● **TASK**: When you reach the line in the listing below that contains "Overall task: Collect", begin returning lines exactly as written, and stop after the line that contains "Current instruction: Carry". Return no other lines.

==== RAW DATA

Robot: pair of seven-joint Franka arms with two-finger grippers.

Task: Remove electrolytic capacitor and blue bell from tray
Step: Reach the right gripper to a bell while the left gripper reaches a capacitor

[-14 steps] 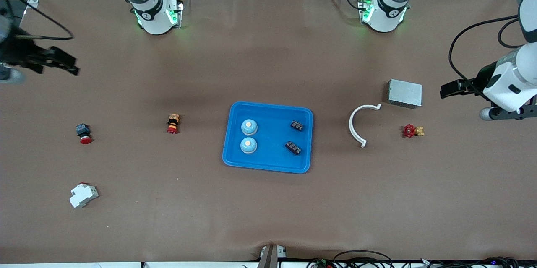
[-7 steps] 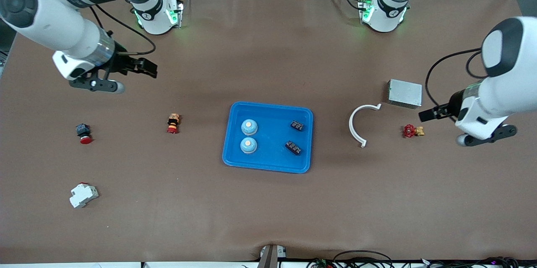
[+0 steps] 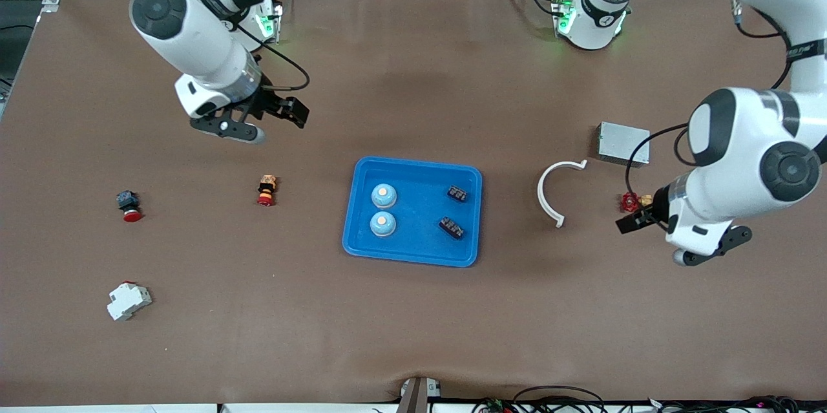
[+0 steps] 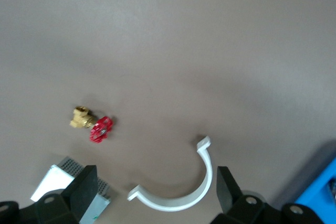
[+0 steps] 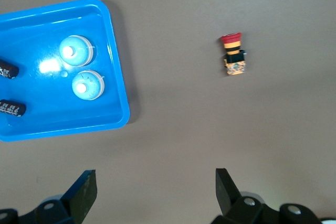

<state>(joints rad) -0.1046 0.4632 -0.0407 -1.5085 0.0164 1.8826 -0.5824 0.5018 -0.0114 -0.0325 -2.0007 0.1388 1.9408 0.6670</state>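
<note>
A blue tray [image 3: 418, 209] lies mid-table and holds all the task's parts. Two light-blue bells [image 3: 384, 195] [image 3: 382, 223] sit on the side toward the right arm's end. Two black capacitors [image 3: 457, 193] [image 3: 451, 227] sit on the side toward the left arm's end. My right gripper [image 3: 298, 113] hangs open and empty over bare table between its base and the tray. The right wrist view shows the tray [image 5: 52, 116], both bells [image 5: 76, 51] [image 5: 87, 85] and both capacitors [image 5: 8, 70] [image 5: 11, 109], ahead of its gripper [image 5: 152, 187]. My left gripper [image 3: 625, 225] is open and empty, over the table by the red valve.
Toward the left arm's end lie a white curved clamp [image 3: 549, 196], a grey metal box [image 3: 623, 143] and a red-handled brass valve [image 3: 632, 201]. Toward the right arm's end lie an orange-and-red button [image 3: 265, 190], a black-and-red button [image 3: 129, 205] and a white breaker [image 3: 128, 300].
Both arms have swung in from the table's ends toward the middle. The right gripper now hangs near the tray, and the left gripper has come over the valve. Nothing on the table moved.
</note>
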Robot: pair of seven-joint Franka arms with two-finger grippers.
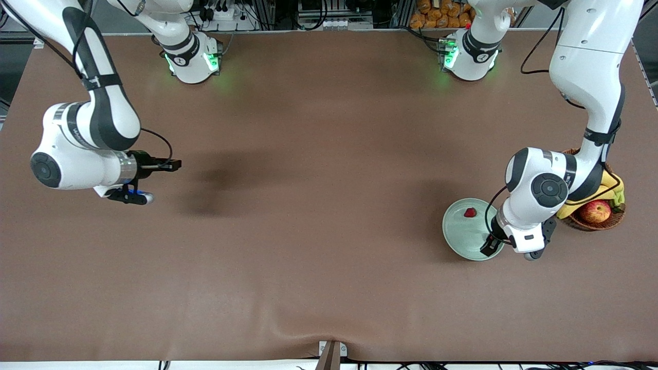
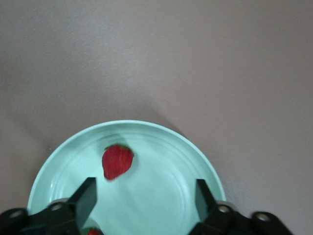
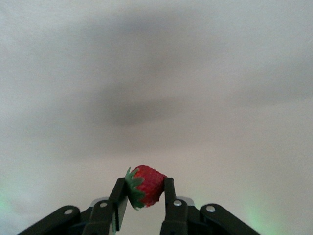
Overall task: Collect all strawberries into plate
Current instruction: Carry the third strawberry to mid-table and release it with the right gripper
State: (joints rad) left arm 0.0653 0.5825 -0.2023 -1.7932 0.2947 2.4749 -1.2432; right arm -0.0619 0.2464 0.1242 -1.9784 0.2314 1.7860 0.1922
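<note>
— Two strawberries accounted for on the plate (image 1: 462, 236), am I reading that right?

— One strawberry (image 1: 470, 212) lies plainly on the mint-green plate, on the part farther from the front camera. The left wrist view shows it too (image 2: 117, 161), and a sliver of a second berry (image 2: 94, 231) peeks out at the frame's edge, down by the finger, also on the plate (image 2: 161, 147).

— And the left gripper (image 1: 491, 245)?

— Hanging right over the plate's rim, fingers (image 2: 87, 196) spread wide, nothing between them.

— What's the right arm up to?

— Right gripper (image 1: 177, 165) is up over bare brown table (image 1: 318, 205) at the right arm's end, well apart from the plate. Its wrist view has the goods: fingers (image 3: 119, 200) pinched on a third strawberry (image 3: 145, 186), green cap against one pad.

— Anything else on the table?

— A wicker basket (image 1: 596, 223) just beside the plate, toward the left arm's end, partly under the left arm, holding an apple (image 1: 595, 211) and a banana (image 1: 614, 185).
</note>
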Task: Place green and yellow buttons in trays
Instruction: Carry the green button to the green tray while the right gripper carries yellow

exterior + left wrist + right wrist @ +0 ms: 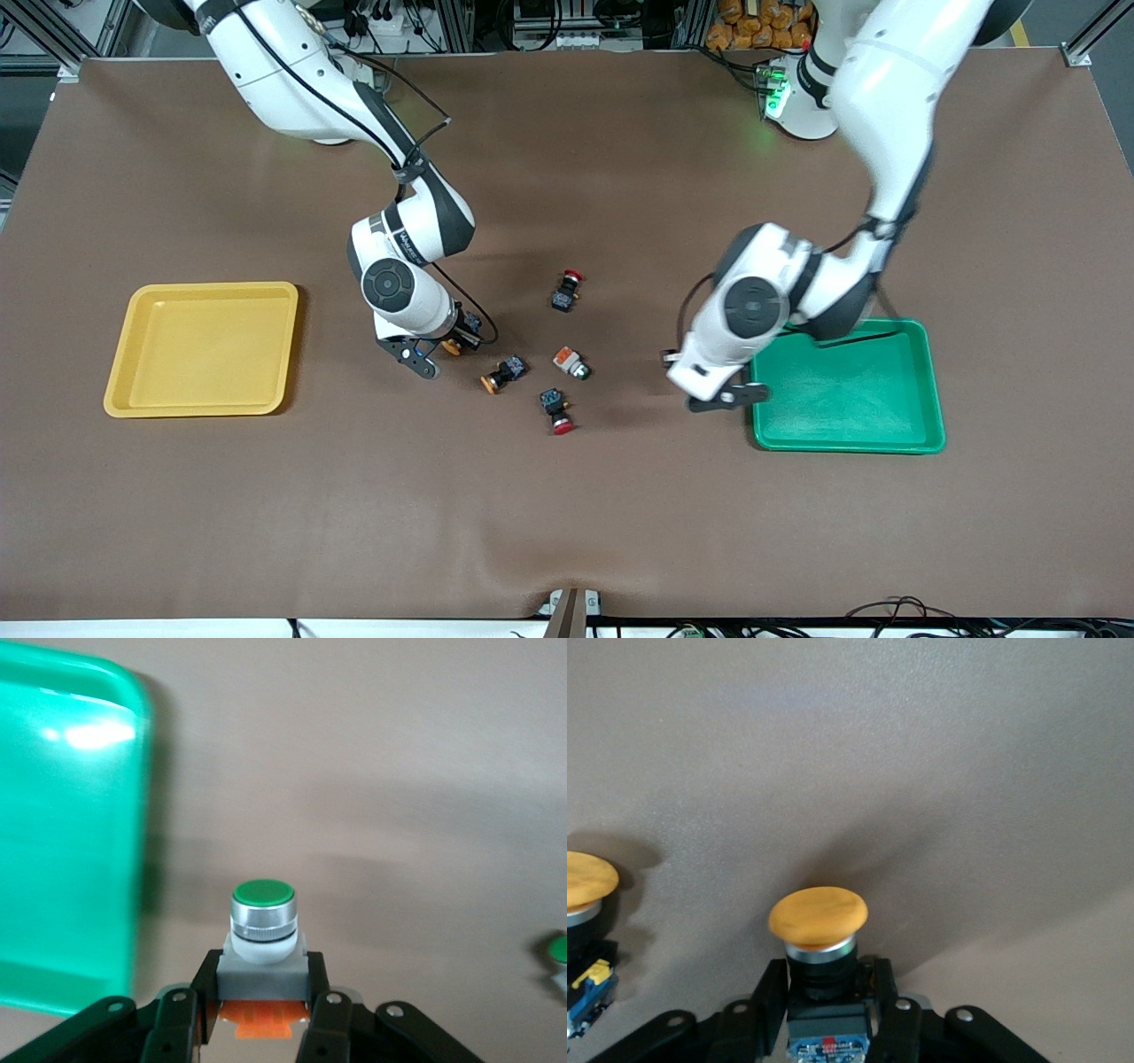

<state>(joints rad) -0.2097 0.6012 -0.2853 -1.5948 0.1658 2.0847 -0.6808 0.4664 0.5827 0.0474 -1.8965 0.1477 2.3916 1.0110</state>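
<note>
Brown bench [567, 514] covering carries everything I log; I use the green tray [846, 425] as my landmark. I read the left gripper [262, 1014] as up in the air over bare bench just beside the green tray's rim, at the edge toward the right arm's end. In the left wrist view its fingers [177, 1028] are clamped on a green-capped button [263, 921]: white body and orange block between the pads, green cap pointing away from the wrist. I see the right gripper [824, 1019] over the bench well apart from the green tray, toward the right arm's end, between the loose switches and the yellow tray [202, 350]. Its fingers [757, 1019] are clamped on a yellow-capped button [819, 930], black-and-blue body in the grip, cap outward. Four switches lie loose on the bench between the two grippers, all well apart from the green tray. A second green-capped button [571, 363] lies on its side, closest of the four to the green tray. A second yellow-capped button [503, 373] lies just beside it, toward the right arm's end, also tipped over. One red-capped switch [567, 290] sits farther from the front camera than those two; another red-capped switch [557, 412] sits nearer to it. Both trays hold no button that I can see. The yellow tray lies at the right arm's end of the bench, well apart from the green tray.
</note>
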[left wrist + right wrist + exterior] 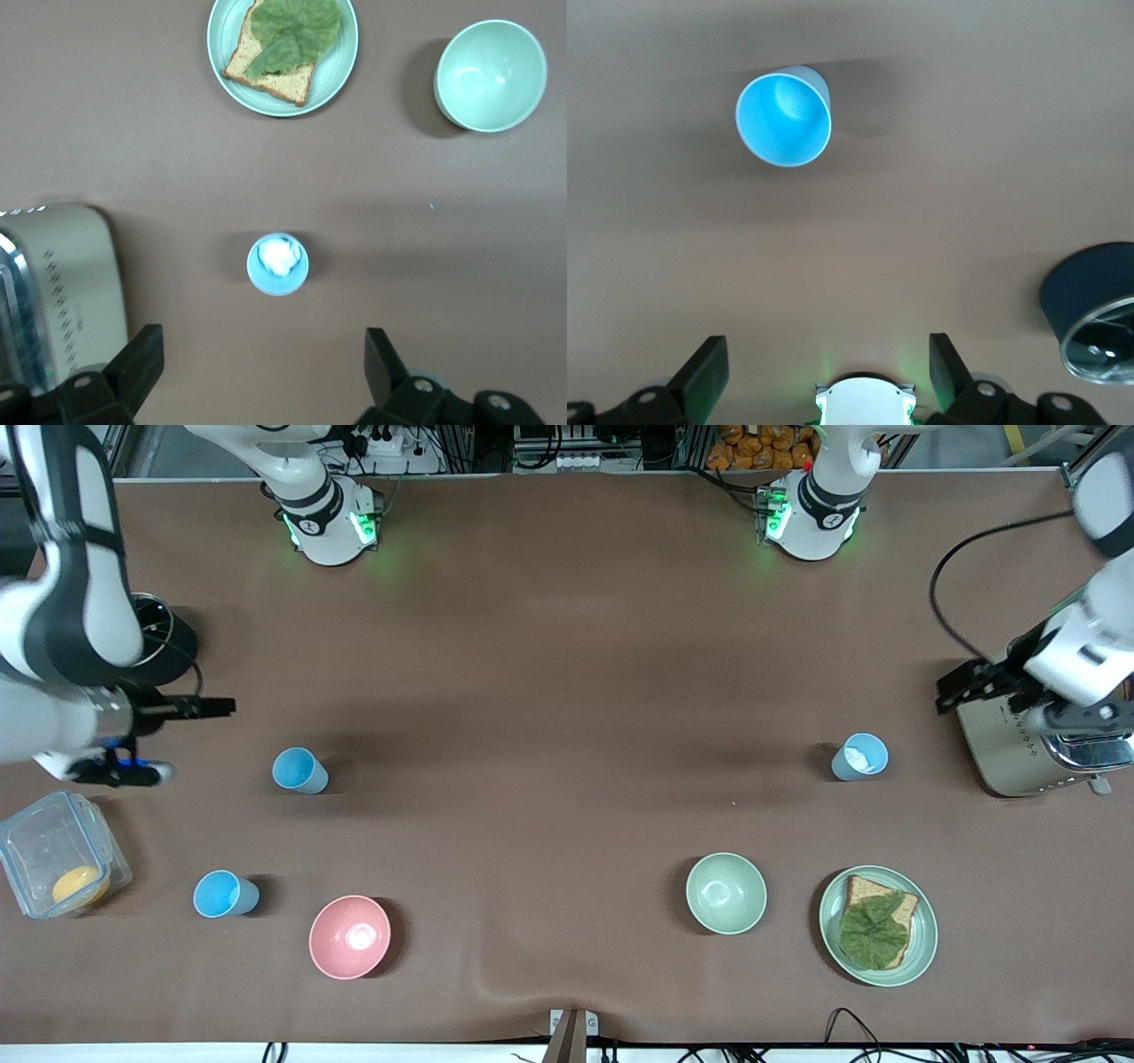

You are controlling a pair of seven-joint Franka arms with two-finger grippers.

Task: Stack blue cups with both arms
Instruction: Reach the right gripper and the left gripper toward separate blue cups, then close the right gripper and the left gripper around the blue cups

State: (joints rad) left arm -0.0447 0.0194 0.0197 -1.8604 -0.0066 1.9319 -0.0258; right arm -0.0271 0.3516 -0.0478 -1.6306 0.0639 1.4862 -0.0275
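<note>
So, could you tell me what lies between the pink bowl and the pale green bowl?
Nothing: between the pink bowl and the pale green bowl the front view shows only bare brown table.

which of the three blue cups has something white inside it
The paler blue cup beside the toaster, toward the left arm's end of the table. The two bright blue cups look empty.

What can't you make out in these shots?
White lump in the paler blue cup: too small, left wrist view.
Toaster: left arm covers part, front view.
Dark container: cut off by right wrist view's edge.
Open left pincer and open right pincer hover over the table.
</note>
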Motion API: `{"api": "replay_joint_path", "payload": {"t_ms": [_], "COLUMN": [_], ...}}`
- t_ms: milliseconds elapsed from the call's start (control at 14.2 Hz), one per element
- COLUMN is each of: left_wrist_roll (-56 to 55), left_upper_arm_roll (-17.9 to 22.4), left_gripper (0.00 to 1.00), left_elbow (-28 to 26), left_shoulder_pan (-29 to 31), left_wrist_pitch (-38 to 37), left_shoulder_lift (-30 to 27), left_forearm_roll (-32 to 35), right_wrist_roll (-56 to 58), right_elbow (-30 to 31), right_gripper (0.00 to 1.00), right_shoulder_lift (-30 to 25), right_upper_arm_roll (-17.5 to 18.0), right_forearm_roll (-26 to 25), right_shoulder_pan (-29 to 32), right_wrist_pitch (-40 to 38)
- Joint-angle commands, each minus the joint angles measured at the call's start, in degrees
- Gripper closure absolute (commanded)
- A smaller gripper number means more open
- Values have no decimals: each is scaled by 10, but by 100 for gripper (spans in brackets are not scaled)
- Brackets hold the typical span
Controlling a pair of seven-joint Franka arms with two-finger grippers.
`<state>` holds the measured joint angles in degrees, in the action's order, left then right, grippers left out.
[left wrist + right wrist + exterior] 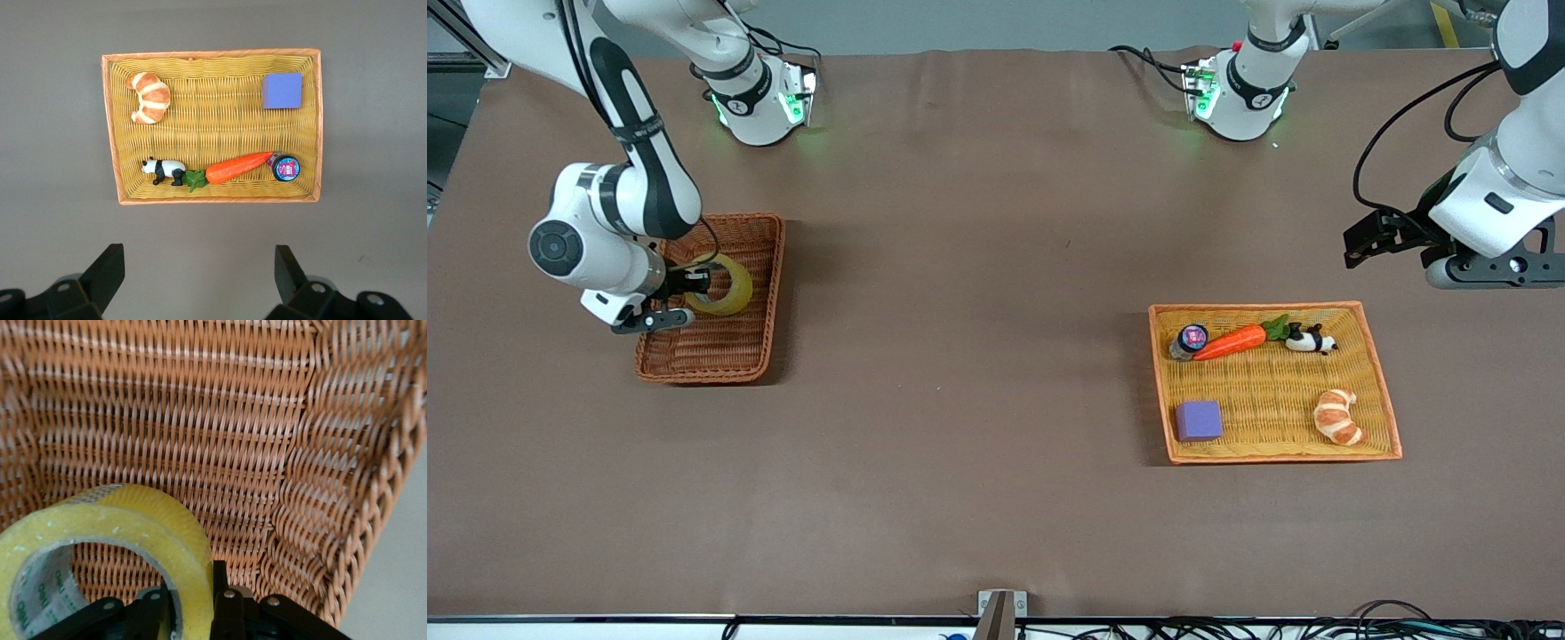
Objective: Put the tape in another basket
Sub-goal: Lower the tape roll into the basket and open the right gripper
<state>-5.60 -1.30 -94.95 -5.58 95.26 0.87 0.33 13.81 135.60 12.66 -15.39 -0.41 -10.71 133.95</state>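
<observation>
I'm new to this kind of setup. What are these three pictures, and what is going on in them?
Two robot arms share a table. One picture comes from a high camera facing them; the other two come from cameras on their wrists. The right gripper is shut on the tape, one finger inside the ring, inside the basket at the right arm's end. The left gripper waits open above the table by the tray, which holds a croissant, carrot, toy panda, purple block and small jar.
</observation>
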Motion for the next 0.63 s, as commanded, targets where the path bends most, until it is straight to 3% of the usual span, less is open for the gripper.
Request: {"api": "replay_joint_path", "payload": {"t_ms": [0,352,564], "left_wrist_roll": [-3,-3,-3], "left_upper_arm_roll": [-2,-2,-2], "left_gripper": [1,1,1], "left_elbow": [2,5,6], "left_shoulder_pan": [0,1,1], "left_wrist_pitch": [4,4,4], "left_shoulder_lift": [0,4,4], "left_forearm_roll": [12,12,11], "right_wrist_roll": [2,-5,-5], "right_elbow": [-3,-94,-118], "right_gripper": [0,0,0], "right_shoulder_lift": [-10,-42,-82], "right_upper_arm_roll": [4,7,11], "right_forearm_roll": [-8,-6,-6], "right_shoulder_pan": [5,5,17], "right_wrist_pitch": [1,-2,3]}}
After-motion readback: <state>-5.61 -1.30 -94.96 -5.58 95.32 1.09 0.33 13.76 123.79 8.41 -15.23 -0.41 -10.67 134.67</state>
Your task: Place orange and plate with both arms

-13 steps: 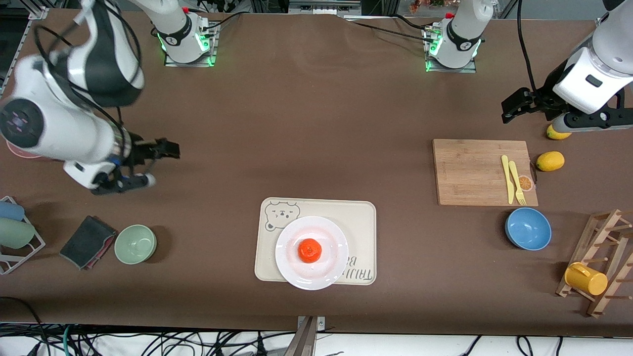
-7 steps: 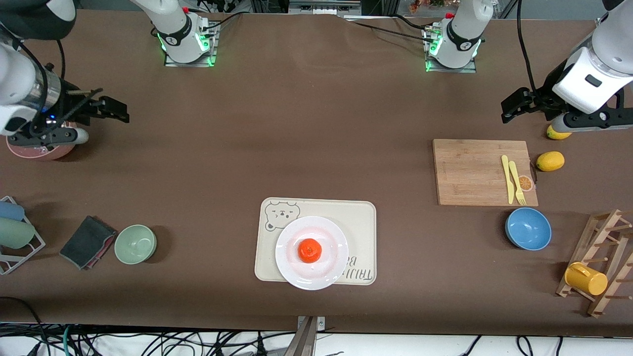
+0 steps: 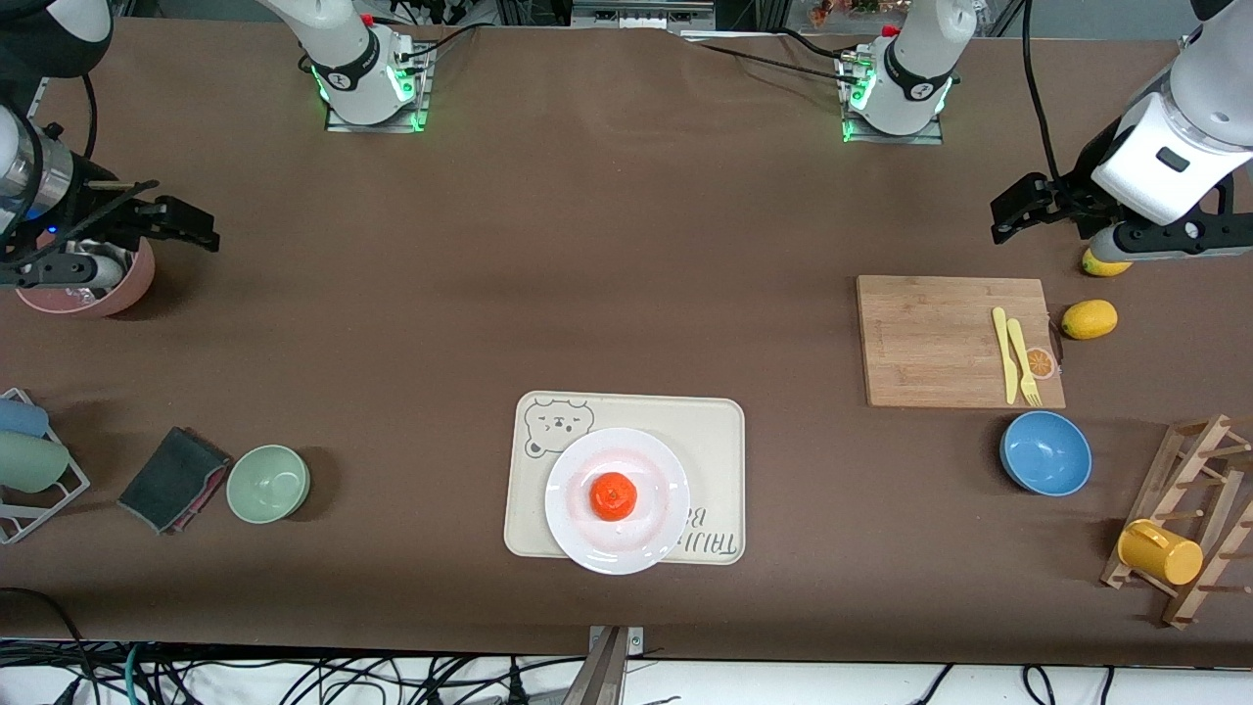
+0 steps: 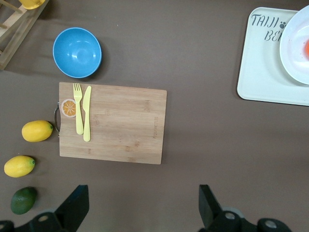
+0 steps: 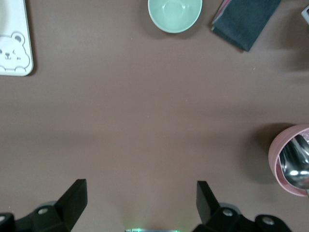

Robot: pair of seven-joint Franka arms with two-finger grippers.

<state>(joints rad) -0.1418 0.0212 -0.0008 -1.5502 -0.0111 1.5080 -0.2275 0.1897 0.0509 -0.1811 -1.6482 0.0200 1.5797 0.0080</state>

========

● **SOLUTION FOR THIS TASK**:
Overall task: Collect all strawberries into plate
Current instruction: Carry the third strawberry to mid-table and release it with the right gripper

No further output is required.